Monday, December 14, 2020

The Legacy of Lies and the American Denial of Shared Humanity



We should not be surprised by the Republicans' moral treason that seriously undermines the very foundations of American democracy. We have only tacitly admitted and made law the notion that all citizens have a right to vote. The real problem is that we have never in fact accepted the humanity of all citizens. As noteworthy and horrified as we are by events this week, the deeper and more disturbing issues are not unfamiliar. The lies and the racism are of a piece.

Facts need to be resilient and human-made, which means you could be wrong. They need to be tested and hard-won by method, evidence, and credibility. I've been thinking about the worst legacy, the most dangerous lasting effect of Trumpism. It's the lies. 

Welcoming, embracing, indulging, excusing, dismissing, and devolving into a culture that denies the facts, rejects the power of truth, and decides for the lies. This happened everyday of this administration and everyday it was worse until we finally saw the _complete_ dissolution of the Republican Party with its rejection of democracy and indulgence of their pathological leader.

There is one thing, however, that Republicans are not lying about. This is their disdain for democracy when the people vote. But let’s make this clearer. Republicans reject democracy when Black people vote. Their racism is explicit, shameless, and pointed—it is directed at a very specific outcome because they reject the citizenship, the rights, the humanity of Black people.

It is not only fear of the Trump base that motivates the elected Republicans to commit treason. It is a deeper hatred that has never been addressed seriously, an inhumanity they vociferously deny because they refuse to admit the truths of history and prefer to marinate in their own lies, their own denials. What they offer is nothing less than an unconcealed contempt for certain voters—again, what is at stake is not merely the process of democracy but democracy itself and, more importantly, our shared humanity.

What was endorsed was nothing less than overturning an election because certain voters are not regarded as human beings. unfit for citizenship because of who they are. This is beyond mere moral contempt. It exhibits the very worst inclinations of a racist state. We can only say that this is overstated because we can question whether 70+ people, including many who are not white, cannot be voting for racism. But we can say that the vast majority of these voters not only favor overturning an election so long as it is not their elected officials.

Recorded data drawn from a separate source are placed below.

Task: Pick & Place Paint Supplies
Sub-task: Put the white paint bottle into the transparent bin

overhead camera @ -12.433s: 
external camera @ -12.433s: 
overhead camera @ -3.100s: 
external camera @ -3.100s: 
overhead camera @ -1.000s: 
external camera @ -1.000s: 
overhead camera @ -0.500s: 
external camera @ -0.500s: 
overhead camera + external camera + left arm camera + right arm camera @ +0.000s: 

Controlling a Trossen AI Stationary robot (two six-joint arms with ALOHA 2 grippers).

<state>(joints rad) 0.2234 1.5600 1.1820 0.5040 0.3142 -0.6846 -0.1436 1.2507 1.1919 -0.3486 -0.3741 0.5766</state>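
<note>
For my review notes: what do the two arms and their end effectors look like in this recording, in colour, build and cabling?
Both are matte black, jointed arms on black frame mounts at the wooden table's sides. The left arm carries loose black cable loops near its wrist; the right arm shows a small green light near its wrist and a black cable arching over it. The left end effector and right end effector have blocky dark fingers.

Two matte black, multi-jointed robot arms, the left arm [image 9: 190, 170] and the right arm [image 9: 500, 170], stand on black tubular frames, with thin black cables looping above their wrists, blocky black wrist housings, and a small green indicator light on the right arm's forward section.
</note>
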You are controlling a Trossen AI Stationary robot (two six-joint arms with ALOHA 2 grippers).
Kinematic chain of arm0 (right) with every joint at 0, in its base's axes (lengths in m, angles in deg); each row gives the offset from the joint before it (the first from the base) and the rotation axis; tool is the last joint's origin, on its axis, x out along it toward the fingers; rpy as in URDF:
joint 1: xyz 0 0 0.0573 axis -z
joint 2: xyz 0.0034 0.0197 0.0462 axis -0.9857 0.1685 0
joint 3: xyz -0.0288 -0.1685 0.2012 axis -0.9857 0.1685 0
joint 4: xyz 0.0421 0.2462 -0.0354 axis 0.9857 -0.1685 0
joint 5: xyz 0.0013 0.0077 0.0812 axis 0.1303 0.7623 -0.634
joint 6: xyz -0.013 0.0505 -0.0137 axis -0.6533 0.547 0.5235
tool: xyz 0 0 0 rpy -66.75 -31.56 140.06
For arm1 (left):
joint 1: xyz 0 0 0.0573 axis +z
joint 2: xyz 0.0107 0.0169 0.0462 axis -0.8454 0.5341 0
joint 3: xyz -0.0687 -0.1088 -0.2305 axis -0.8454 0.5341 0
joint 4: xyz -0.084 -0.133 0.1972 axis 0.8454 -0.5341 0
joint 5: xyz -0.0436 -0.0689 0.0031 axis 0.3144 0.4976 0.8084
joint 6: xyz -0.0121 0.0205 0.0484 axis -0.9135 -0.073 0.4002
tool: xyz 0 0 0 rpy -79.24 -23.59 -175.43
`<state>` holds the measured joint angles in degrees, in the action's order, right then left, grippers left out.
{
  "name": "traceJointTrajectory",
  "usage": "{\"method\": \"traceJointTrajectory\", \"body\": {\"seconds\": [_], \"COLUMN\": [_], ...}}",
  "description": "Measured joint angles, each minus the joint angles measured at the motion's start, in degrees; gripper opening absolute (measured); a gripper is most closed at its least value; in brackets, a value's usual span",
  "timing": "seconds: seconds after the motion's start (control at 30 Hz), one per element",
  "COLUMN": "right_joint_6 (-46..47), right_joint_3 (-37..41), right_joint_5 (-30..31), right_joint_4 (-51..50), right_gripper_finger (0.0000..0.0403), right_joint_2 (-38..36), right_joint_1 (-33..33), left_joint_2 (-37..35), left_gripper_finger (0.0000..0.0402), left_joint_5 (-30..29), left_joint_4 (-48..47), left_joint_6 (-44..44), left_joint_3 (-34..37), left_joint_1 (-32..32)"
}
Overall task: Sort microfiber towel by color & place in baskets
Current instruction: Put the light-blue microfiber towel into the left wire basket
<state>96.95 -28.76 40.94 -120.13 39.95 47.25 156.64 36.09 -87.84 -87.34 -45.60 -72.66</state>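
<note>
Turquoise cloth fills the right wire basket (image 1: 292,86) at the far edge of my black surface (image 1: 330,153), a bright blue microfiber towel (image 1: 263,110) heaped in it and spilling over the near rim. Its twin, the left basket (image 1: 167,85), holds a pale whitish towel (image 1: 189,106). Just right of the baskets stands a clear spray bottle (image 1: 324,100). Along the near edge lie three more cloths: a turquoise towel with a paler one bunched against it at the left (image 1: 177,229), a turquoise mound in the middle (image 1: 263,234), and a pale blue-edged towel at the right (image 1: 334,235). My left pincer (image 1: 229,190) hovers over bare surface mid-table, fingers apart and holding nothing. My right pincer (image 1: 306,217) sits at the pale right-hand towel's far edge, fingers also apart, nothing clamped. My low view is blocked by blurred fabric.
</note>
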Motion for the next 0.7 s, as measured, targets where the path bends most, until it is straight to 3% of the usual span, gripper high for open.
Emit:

Do freshly elected and reelected Republicans mean to disavow their own election? Of course not. So racism doesn’t have to be the stated cause nor ever admitted to be a cause for their votes but the claim that votes themselves are illegitimate is not merely procedural. Those votes are meant to be overturned because of who cast them. To use procedure—votes were cast that violated the rules of voting—is nothing but another lie. To see those who would overturn the election as anything less than wholly complicit in racism is to be in denial of their stated goals.

The election is “illegitimate” because they cannot abide the voters, no matter how they voted and by whatever method. The procedure and the method of voting is the lie they tell to cover their claims about “legitimacy” of human beings.

The poison of the lies is coupled to the kind of moral failure that may have no remedy. For the country this is moral treason to the very idea of democracy itself and, worse, an indulgence of the original sin of its founding. However, that so significant a portion of the America populace is willing to undermine the values of democracy should not surprise us. While we find this dangerous, disheartening, and a real threat to our future, it is as much a reflection of a nation that has never actually treated everyone as human.